→ **The problem**: Please repeat the records exactly from their first line, finishing at the line containing "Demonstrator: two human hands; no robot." and including it.
▬▬▬▬▬▬
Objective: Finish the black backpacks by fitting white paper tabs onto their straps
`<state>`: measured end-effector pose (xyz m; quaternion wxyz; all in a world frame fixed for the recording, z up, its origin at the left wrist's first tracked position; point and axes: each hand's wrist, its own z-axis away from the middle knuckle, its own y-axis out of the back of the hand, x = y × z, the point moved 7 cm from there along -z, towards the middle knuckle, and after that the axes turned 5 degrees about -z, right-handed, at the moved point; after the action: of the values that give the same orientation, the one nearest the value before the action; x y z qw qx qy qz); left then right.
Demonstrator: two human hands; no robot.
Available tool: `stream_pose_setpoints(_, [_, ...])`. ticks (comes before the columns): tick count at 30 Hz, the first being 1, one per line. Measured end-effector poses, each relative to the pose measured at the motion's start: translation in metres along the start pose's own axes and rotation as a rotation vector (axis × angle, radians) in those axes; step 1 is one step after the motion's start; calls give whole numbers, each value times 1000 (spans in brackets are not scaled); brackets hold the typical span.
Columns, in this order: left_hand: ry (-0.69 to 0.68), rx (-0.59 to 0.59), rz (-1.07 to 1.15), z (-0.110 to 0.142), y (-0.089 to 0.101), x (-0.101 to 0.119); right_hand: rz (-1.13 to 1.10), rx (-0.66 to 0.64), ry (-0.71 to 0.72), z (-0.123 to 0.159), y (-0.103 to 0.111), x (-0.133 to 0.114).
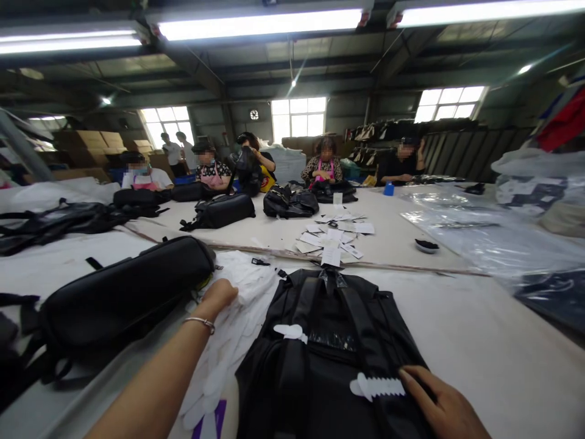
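Note:
A black backpack lies in front of me, straps facing up. One white plastic strip sits on its left shoulder strap; another white strip, with wavy edges, crosses the right one. My right hand grips the pack's right side, its fingertips beside the end of the wavy strip. My left hand, with a bracelet at the wrist, is closed over a heap of white strips left of the pack. Whatever it holds is hidden.
Another black bag lies at left. Paper tags are scattered beyond the backpack, with a small dish to their right. Clear plastic bags cover the right side. Several co-workers sit across the table among more black bags.

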<state>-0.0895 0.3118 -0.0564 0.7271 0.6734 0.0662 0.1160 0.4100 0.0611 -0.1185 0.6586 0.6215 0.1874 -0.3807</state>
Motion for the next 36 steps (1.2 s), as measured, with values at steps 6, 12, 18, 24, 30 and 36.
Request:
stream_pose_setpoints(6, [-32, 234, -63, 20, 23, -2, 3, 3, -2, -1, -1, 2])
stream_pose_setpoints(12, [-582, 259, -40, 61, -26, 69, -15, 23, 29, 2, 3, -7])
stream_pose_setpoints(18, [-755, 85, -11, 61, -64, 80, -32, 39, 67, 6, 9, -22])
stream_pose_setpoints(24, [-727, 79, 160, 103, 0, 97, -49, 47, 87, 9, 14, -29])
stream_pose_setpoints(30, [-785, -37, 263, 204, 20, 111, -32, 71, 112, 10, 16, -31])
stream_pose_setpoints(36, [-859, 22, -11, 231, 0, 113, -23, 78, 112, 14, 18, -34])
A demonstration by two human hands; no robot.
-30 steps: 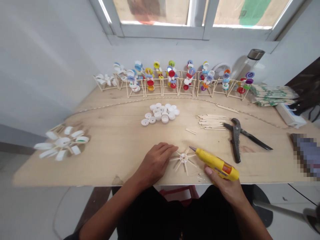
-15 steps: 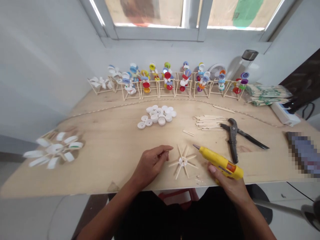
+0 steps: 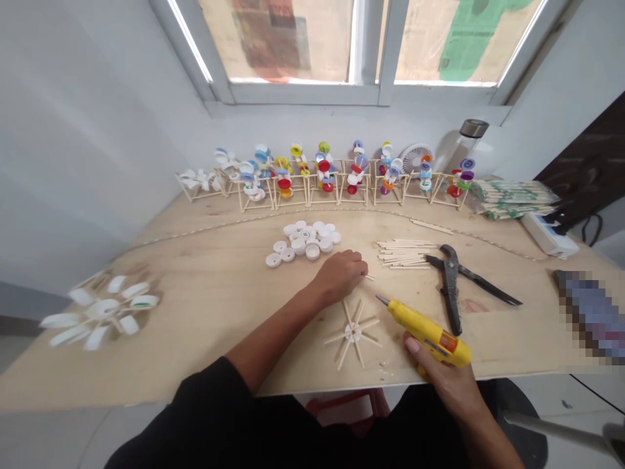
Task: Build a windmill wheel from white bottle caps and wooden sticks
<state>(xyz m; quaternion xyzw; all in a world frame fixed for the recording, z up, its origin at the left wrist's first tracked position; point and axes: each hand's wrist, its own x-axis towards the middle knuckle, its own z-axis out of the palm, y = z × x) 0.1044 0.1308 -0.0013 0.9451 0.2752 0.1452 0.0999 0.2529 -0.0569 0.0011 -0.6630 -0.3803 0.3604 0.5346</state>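
Note:
My right hand [image 3: 442,378] is wrapped round a yellow hot glue gun [image 3: 430,331], its nozzle pointing left. My left hand [image 3: 342,277] reaches forward with curled fingers, closed on a short wooden stick [image 3: 370,278] whose end shows past the fingertips. Between my hands, flat on the table, lies a star of short sticks [image 3: 353,332] radiating from a small white centre. Just beyond my left hand is a cluster of white bottle caps [image 3: 312,251]. A bundle of loose wooden sticks [image 3: 405,253] lies to the right of it.
Black-handled pliers [image 3: 450,286] lie beside the loose sticks. A white cap wheel [image 3: 105,309] is at the left. Along the back stand several stick frames with coloured caps [image 3: 323,179], a small fan [image 3: 416,158], a bottle [image 3: 466,146], packed sticks [image 3: 512,197] and a power strip [image 3: 549,236].
My left hand has moved forward and right, from beside the stick star to the short stick beyond it, and its fingers have closed there. My right hand still holds the glue gun.

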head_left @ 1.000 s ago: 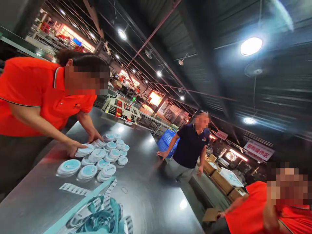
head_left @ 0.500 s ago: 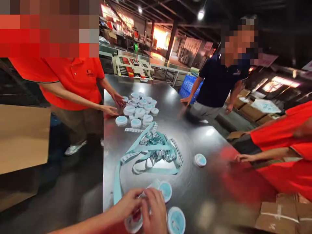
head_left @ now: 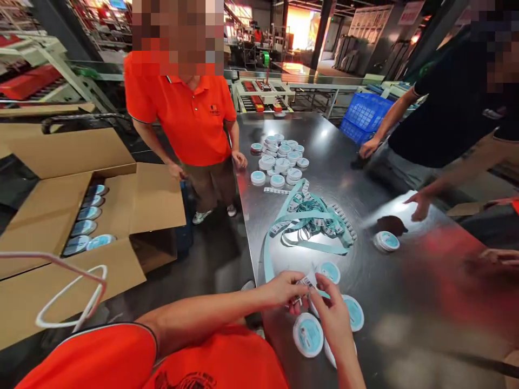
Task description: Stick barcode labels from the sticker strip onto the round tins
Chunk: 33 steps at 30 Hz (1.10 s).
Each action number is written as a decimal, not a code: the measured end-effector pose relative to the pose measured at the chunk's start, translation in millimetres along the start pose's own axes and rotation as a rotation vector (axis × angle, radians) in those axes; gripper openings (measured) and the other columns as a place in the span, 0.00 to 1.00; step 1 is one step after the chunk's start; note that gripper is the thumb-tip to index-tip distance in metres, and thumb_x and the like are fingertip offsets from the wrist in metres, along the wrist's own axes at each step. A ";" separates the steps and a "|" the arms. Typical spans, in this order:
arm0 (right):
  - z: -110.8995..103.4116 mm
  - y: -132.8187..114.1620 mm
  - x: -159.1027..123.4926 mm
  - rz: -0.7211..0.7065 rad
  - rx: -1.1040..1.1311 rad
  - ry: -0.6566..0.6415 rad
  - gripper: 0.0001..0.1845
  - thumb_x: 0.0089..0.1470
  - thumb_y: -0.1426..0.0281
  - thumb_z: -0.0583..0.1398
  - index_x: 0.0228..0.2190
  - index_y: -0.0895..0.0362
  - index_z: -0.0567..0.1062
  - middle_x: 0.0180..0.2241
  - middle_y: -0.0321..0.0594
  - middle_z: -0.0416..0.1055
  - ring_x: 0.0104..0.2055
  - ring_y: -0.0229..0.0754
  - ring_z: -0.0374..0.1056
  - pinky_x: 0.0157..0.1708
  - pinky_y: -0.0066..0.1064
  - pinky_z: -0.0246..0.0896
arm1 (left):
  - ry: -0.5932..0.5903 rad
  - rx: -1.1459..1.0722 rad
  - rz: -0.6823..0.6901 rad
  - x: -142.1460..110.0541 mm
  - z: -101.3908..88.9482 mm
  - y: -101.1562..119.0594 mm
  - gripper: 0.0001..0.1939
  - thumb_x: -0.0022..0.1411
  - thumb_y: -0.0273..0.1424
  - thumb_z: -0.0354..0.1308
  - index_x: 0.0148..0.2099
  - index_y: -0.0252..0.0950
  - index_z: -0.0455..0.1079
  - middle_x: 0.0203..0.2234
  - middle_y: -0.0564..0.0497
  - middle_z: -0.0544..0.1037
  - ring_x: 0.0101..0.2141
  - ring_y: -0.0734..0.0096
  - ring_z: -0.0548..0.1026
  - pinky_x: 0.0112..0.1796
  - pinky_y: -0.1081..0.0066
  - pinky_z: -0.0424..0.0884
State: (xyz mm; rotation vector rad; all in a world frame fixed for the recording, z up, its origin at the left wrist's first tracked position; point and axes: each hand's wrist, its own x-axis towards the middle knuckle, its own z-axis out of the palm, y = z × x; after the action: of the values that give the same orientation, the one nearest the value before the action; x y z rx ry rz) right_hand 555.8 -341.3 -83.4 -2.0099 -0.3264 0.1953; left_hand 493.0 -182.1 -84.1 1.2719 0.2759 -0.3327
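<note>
Over on the far left of my feed there's an open carton [head_left: 158, 194] with round containers [head_left: 100, 241] lined up inside, then a co-worker [head_left: 190, 119] in an orange shirt, standing by the tabletop [head_left: 253, 232] with both arms down. Coming right, I've got the left hand [head_left: 286, 290] over the near edge, fingers pinching a small printed piece [head_left: 308, 280] with dark marks on it. Beyond that, a bunch of white-and-teal tubs [head_left: 283, 165] sits at the far end, with a messy heap of teal tape [head_left: 314, 214] between them and me. The right hand [head_left: 334, 308] is just across from the left, thumb and fingers closed on the other side of the piece, as far as I can tell; the exact contact is tiny from here. So the piece is up between both hands, above a few near tubs [head_left: 308, 335], one mostly hidden under the fingers. My read is that the step in hand is parting a label from its strip, so the next move calls for a firm left pinch and a slow, flat pull with the right, no creasing. Can't tell if it joins the heap. Further right there's a lone short stack [head_left: 387, 241], with a co-worker's hand [head_left: 419, 206] reaching in just behind it.
</note>
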 end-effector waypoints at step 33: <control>36.7 15.8 6.5 0.153 0.304 -0.155 0.22 0.46 0.47 0.65 0.28 0.54 0.79 0.29 0.37 0.77 0.33 0.44 0.70 0.37 0.34 0.66 | 0.244 0.103 -0.008 8.4 -16.1 -19.7 0.29 0.57 0.46 0.61 0.55 0.37 0.59 0.19 0.63 0.66 0.20 0.76 0.67 0.23 0.76 0.64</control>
State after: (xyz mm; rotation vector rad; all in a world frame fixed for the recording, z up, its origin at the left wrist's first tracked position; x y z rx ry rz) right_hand 554.0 -314.7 -113.8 -1.7214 -0.2250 0.4707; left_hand 492.6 -172.5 -109.1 1.4145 0.4759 -0.1999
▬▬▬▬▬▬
→ **Task result**:
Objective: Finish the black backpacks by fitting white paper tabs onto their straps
`<state>`: measured end-effector pose (xyz m; quaternion wxyz; all in a world frame fixed for the recording, z up, its origin at the left wrist's first tracked position; point and axes: each hand's wrist, its own z-axis away from the middle knuckle, its own y-axis out of the back of the hand, x = y × z, the point moved 7 cm from there along -z, towards the middle knuckle, and after that the axes turned 5 degrees about -z, right-handed, at the moved point; after the action: of the values that give the same orientation, the one nearest the value before the action; x y z qw qx qy qz); left then right.
Demonstrator: two human hands; no robot.

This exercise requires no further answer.